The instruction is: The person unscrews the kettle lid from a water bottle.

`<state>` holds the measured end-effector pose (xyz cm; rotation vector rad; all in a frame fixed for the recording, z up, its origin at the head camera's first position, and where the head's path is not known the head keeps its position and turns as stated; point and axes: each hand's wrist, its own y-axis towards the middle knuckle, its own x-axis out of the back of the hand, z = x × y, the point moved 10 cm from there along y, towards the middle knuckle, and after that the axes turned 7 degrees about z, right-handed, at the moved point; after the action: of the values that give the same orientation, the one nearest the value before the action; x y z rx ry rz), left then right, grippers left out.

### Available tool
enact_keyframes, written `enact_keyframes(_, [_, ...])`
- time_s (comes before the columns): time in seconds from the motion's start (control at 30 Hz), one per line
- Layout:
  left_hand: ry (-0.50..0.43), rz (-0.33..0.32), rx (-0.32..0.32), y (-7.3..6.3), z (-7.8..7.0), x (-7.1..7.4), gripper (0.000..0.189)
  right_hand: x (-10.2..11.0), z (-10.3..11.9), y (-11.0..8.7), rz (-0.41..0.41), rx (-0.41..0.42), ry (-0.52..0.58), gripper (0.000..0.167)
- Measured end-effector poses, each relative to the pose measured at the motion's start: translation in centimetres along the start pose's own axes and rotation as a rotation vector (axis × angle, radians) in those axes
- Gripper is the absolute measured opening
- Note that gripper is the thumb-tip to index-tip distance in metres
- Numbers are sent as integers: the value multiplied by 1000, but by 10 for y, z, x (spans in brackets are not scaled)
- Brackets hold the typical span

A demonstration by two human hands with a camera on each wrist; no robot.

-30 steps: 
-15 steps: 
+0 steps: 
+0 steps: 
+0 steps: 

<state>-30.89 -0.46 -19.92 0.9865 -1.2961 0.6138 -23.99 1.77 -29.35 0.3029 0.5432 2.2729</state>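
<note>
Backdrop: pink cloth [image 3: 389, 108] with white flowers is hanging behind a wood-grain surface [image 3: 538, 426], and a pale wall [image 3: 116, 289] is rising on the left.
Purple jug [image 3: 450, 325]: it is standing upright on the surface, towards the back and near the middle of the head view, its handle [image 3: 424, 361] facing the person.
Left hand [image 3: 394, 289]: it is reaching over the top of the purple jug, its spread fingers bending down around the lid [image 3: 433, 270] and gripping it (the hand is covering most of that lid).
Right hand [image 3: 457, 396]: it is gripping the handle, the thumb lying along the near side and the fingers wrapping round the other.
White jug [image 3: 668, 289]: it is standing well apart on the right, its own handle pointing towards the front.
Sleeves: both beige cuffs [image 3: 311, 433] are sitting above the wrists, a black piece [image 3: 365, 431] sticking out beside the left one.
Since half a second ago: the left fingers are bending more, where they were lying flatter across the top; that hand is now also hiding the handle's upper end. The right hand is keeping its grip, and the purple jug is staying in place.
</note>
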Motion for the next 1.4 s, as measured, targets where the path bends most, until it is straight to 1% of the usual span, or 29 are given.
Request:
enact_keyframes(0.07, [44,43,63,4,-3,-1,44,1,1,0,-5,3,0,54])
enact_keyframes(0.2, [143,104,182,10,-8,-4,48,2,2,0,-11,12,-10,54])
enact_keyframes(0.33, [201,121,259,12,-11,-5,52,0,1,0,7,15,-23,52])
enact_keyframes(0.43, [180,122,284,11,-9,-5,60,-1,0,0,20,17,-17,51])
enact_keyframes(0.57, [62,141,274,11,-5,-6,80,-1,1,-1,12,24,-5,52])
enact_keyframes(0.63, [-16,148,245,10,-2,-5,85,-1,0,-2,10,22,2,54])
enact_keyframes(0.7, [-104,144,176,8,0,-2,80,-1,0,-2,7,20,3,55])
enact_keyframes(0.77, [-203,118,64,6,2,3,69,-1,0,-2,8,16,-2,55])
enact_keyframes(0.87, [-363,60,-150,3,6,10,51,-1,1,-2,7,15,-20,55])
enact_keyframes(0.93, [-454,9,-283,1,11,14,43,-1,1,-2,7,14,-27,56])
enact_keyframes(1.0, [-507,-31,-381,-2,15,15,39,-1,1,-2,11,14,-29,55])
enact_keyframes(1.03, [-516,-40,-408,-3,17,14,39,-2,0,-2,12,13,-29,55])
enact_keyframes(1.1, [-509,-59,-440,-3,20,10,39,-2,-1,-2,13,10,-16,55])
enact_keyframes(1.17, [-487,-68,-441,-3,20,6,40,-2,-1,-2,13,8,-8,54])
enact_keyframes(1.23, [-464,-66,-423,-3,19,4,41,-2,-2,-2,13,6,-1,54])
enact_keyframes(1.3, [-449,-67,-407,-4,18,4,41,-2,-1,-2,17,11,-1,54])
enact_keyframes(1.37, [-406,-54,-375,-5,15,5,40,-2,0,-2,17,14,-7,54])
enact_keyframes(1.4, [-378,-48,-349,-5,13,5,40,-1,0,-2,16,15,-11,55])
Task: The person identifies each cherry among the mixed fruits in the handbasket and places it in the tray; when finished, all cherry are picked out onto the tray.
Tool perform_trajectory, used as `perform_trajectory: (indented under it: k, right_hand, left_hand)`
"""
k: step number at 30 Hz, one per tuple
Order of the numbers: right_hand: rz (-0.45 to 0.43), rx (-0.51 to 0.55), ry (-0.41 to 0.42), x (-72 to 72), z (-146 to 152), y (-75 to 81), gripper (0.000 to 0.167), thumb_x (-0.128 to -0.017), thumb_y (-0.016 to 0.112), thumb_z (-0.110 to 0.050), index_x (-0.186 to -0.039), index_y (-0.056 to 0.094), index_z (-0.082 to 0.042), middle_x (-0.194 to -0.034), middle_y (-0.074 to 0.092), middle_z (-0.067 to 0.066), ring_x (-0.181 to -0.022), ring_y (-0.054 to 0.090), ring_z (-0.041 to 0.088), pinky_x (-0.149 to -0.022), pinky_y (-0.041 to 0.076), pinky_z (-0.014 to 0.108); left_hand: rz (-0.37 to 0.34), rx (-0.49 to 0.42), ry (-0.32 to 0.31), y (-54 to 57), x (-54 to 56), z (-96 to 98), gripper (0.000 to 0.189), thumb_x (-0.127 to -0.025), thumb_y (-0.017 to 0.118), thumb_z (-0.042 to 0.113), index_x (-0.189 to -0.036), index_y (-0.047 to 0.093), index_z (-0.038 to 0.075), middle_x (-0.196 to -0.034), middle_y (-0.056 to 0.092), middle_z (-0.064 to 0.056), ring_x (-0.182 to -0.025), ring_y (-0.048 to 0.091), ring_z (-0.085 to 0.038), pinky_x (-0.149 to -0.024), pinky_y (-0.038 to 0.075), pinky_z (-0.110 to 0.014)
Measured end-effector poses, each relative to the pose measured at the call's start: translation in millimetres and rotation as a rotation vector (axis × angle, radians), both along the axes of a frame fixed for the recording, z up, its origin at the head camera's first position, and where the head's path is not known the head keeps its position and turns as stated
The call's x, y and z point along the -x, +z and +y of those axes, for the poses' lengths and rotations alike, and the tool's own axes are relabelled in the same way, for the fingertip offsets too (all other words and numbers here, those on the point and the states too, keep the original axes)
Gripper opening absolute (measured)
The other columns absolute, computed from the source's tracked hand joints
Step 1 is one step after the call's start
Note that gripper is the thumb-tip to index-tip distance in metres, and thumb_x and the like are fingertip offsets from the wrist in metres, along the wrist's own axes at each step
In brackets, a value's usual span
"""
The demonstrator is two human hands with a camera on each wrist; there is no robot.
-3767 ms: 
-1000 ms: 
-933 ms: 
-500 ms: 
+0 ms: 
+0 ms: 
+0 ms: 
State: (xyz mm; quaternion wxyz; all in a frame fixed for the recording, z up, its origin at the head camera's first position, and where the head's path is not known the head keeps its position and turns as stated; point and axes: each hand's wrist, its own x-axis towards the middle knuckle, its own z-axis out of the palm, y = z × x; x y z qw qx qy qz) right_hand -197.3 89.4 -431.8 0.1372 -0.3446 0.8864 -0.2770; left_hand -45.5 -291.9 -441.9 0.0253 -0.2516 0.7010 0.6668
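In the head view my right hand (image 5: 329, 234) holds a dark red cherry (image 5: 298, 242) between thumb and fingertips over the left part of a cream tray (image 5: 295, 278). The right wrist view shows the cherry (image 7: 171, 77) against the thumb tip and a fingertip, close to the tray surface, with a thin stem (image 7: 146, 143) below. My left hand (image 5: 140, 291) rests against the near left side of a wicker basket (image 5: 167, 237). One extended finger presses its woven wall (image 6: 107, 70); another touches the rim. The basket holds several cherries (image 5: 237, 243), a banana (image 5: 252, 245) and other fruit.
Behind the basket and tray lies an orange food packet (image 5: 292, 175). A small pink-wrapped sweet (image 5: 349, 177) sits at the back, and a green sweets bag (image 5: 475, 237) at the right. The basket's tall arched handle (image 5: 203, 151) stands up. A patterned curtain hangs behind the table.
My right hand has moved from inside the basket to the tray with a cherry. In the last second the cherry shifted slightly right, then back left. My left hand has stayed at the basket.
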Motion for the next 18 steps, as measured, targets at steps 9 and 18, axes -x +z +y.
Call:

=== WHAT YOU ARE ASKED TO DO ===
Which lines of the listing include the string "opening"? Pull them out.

=== ANSWER SPACE ===
- Gripper is the absolute measured opening
Gripper opening absolute (measured)

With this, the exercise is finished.